### Work instruction
Could you reproduce, word for word, everything below from the line containing "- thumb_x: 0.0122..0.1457" down to the line containing "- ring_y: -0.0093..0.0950", with both of those lines included and no others?

+++ Dataset extract

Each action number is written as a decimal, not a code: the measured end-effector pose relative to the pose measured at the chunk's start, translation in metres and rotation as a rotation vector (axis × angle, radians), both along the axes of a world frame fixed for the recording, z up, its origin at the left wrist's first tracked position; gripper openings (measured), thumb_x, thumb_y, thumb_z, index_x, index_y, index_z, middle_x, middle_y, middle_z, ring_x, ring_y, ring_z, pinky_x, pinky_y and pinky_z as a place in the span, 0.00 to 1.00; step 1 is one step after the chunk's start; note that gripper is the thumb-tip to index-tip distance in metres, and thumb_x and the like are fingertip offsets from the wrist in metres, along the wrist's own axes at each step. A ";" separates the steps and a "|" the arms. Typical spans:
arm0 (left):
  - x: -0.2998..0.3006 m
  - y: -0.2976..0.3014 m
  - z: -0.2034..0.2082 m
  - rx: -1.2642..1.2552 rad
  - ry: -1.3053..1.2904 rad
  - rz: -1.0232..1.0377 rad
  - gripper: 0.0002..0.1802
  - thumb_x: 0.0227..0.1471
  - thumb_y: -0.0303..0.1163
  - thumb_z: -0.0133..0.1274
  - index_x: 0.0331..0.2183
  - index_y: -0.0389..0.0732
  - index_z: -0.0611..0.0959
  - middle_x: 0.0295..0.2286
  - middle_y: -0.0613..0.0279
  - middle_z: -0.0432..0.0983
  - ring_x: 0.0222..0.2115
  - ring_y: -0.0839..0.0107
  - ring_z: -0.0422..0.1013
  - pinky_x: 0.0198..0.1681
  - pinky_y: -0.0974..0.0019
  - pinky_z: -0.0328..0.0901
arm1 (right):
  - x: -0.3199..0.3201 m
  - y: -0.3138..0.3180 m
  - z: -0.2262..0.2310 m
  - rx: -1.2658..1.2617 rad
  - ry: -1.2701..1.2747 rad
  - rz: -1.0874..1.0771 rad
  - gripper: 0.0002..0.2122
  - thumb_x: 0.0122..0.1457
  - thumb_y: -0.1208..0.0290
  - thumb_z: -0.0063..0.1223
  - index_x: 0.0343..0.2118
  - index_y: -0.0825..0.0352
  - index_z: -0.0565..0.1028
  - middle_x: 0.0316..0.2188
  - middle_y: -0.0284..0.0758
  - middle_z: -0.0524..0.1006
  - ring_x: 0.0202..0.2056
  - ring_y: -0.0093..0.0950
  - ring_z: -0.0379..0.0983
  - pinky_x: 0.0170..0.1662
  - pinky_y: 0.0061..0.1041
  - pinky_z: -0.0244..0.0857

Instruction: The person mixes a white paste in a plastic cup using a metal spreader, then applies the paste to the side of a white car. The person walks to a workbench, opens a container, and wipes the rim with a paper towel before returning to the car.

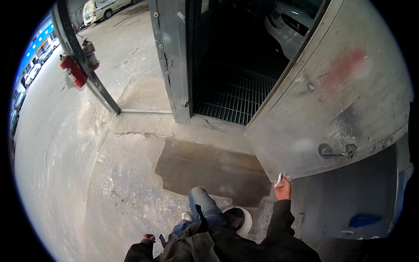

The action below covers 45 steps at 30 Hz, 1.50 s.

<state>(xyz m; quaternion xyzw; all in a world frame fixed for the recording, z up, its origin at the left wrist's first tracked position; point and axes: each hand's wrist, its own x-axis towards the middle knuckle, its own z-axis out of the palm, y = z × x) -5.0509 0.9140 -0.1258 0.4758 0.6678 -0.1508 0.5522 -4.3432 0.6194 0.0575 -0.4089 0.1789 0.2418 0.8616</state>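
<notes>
My right hand (283, 190) is closed round a small crumpled white sheet (279, 180), paper or thin cloth. It is held up at the near bottom corner of an open pale metal door (301, 144); whether it touches the door I cannot tell. Scuffs, a red smear and a dark lever handle (334, 152) mark the door's face. Low on the left, my left hand (149, 238) hangs beside my body with its fingers curled, and no object shows in it. Between my legs and right arm stands a white bucket (247, 222) with something dark inside.
Past the doorway lie a metal floor grating (233, 98) and a white car (279, 35). A brown mat (209, 168) covers the ground before the threshold. Fire extinguishers (73, 71) hang on a post at left. A blue item (365, 220) lies at lower right.
</notes>
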 end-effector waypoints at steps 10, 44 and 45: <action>0.401 0.316 -0.051 0.304 -0.045 -0.388 0.17 0.44 0.42 0.56 0.36 0.43 0.84 0.30 0.54 0.81 0.31 0.62 0.78 0.40 0.62 0.71 | 0.175 0.268 0.042 -0.078 -0.149 0.165 0.31 0.58 0.85 0.40 0.62 0.46 0.56 0.49 0.33 0.71 0.40 0.30 0.75 0.31 0.24 0.72; 1.071 0.641 0.216 0.079 0.092 -1.408 0.12 0.51 0.41 0.56 0.31 0.42 0.83 0.25 0.59 0.77 0.25 0.62 0.71 0.33 0.58 0.70 | 0.839 0.441 0.349 -0.034 -0.251 -0.440 0.12 0.58 0.85 0.44 0.44 0.69 0.66 0.47 0.40 0.67 0.44 0.35 0.72 0.39 0.26 0.77; 1.068 0.648 0.209 0.043 0.090 -1.321 0.12 0.51 0.40 0.56 0.30 0.40 0.82 0.26 0.59 0.77 0.25 0.63 0.71 0.34 0.60 0.69 | 0.847 0.435 0.365 -0.089 -0.255 -0.483 0.12 0.59 0.82 0.46 0.46 0.70 0.66 0.45 0.41 0.70 0.38 0.27 0.72 0.29 0.19 0.73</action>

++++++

### Task answer
  - thumb_x: 0.0122..0.1457
  - thumb_y: -0.1208..0.0290
  - thumb_z: -0.0063..0.1223
  - index_x: 0.0343..0.2118
  - index_y: -0.0825..0.0352
  - index_z: -0.0565..0.1028
  - middle_x: 0.0316..0.2188
  - middle_y: -0.0284..0.0758
  - middle_z: -0.0524..0.1006
  - ring_x: 0.0202..0.2056
  - ring_y: -0.0093..0.0950

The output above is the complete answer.